— WHAT IS NEEDED —
Please write out the line containing "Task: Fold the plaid" and each line after it through the end of the data, exactly, and nothing else.

------------------------------------------------

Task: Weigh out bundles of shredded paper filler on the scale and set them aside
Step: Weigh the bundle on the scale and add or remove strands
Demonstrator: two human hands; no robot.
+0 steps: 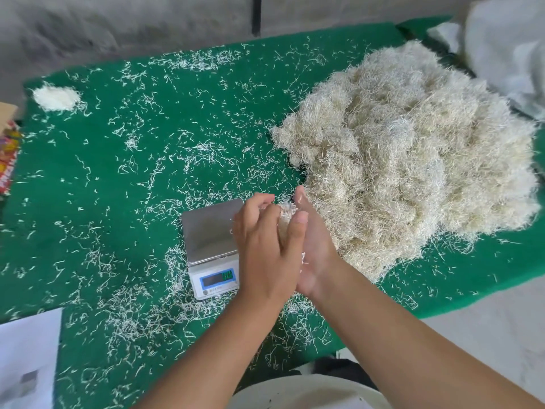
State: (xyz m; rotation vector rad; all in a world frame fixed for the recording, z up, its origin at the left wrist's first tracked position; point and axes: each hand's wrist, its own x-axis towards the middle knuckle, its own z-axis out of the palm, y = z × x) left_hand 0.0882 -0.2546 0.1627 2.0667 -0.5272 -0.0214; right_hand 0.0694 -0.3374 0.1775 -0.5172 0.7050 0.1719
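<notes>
A small bundle of shredded paper (285, 215) is cupped between two bare hands just above the right edge of the scale (211, 246), which sits on a green table (88, 187). The left hand (265, 249) is curled over the bundle from the left, its thumb pressed against the tuft; the right hand (312, 246) is held flatter beneath and beside it, fingers extended, supporting the paper. The steel platform of the scale is bare, and the digits on its display cannot be read.

A large heap of filler (407, 160) lies immediately right of the hands, almost touching the right hand. One finished bundle (56, 97) is set aside at the far left corner. Loose strands are scattered everywhere.

Strands could be shed from the loose grip onto the platform or snagged from the heap, and the weight would be skewed. The scale stands near the table's front edge, so a nudge could be risky. Open room is left across the middle and left of the table
</notes>
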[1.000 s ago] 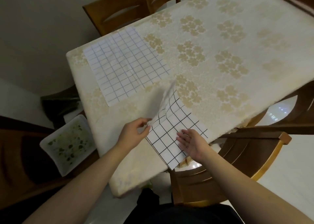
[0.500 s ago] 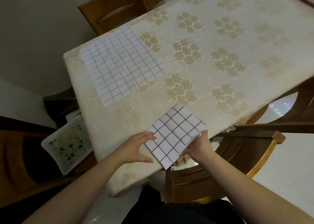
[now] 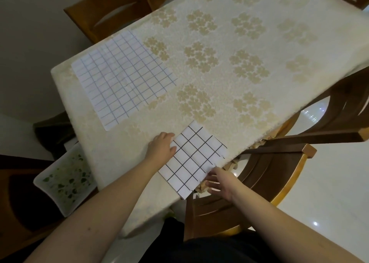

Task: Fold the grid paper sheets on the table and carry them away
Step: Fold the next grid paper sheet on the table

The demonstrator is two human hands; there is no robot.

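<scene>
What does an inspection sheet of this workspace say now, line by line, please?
Surface: table under a cream cloth with a flower pattern.
Job's things: folded grid sheet lies at the near table edge; unfolded grid sheet lies flat near the far left corner.
Clutter: nothing seen on the table.
Hands: left hand rests with straight fingers on the folded sheet's left edge; right hand touches its near right edge, fingers spread.
Cables: nothing seen.
Surroundings: wooden chairs around the table; white tray with green bits beside it, lower left; glossy pale floor.
</scene>
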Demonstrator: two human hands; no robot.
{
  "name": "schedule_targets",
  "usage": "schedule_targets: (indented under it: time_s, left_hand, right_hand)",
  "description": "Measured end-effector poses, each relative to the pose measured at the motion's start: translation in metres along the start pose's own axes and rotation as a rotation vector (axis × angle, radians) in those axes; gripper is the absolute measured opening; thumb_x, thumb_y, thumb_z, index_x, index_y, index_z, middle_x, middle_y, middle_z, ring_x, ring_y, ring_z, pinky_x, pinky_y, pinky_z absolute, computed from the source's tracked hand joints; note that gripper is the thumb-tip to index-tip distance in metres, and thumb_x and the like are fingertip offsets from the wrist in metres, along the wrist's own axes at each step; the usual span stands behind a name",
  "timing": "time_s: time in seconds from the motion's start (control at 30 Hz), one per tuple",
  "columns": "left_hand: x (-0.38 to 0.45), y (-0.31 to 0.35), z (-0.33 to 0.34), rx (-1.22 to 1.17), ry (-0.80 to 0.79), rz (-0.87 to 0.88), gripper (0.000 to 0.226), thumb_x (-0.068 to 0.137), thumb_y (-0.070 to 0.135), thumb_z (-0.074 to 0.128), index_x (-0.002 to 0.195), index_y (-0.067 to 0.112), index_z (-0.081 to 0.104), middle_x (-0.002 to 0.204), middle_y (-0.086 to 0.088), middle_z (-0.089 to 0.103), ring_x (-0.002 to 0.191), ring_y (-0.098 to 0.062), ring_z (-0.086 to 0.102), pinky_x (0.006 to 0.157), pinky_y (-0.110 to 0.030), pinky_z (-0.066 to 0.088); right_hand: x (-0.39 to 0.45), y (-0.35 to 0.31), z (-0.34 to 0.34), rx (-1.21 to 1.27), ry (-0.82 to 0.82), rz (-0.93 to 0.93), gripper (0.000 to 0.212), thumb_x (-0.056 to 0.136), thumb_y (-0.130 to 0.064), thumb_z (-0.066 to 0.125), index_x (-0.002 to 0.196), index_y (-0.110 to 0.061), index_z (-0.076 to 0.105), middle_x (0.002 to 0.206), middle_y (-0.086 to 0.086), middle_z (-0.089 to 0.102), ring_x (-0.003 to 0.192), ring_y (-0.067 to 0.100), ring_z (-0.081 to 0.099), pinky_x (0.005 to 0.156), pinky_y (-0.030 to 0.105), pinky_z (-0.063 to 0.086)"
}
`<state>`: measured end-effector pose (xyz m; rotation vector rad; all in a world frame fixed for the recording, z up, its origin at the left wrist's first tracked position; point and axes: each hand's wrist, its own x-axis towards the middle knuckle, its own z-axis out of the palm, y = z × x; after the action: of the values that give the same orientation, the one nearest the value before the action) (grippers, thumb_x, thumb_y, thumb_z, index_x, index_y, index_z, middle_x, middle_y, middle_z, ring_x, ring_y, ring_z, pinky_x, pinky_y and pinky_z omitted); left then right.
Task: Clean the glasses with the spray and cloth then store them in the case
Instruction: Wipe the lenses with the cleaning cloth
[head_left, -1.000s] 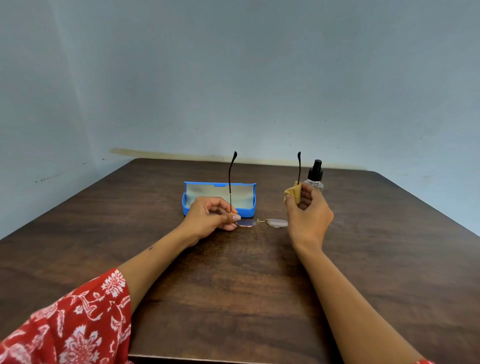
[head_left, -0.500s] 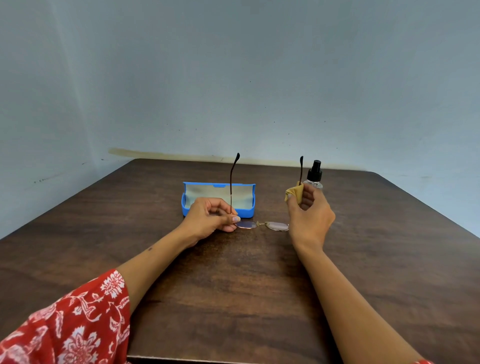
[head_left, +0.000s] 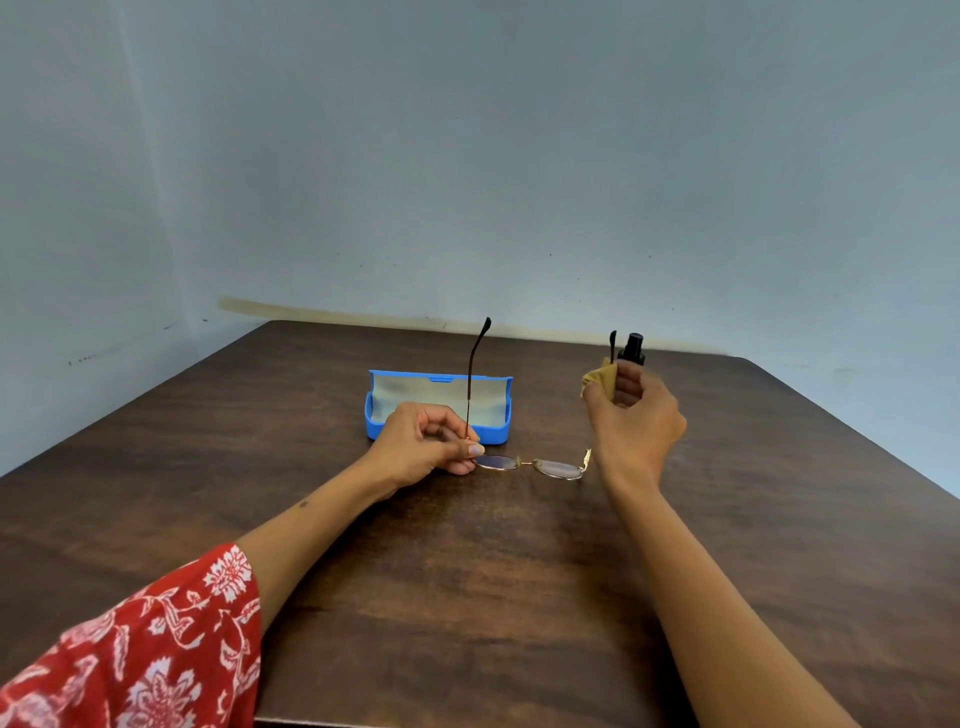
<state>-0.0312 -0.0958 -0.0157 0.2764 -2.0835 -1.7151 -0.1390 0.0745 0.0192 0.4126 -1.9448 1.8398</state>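
Blue plastic case (head_left: 439, 408) is lying open and empty on the wooden table (head_left: 467, 597). Just in front of it, the glasses (head_left: 530, 464) are resting lenses-down, temples pointing upward. The left hand (head_left: 423, 447) is pinching the frame's left hinge between thumb and fingers. The right hand (head_left: 636, 418), right of the case, is clutching the yellow cloth (head_left: 597, 375); the spray bottle (head_left: 632, 349) is showing just behind its fingers. Cleaning seems to be wrapping up; folding and storing are remaining.

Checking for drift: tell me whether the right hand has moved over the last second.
Yes, slightly. The right hand, holding the cloth, has shifted a little rightward, away from the blue case, and now overlaps the spray bottle.
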Motion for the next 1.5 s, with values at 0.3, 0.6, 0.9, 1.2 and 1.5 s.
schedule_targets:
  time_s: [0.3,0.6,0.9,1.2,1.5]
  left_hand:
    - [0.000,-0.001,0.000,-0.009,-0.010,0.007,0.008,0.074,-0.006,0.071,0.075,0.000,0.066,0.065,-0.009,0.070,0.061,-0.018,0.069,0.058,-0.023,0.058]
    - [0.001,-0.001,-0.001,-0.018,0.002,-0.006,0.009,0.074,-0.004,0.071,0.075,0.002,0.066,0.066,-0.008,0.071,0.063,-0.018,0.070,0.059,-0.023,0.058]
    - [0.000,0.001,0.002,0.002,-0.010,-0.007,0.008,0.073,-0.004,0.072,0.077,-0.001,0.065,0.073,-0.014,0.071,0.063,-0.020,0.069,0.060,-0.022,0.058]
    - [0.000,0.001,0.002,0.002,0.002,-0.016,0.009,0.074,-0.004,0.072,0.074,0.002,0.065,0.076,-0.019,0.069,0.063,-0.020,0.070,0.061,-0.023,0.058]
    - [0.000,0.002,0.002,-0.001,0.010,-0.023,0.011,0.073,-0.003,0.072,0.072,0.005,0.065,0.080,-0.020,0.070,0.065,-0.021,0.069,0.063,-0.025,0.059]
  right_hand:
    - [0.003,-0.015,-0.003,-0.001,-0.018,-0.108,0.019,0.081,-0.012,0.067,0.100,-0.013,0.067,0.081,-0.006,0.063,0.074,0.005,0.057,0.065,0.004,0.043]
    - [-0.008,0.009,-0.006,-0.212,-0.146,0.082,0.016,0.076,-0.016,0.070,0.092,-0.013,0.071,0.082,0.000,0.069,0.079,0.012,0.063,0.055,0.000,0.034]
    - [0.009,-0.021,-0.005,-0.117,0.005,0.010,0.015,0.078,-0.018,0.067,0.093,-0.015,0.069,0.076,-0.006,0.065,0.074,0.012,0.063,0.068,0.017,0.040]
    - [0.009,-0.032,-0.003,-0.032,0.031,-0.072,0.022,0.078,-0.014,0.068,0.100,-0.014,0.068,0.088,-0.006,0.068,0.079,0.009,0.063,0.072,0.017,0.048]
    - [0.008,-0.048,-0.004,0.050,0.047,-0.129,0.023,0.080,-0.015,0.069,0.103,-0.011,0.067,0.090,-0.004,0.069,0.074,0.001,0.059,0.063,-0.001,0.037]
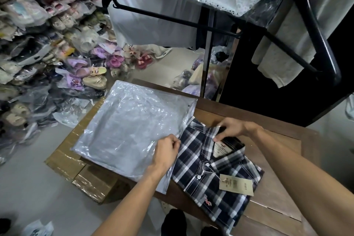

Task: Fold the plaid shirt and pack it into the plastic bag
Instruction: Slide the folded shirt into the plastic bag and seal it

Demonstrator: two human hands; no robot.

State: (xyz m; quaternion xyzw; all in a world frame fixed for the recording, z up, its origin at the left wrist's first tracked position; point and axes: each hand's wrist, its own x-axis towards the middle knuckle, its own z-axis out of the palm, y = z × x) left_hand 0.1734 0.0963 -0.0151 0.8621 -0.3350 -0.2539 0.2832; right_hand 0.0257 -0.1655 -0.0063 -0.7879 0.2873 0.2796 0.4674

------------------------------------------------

— RESPONSE BELOW —
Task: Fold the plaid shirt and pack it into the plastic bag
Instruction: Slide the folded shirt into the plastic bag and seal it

Demonstrator: two human hands; no robot.

State: (xyz m; quaternion xyzw; all in a world frame fixed for the recording, z up, its origin at the left wrist's first tracked position; point and axes: each hand's wrist, its own x-axis towards the middle knuckle, its own z-axis out of the palm, y = z × x) left_hand 0.1734 0.0963 -0.0151 0.8621 -0.3350 -0.2539 0.2832; right_hand 0.0257 -0.1655 -0.0063 -0.7879 0.2873 0.2796 0.4674

Besides the given answer, there is nothing more to add.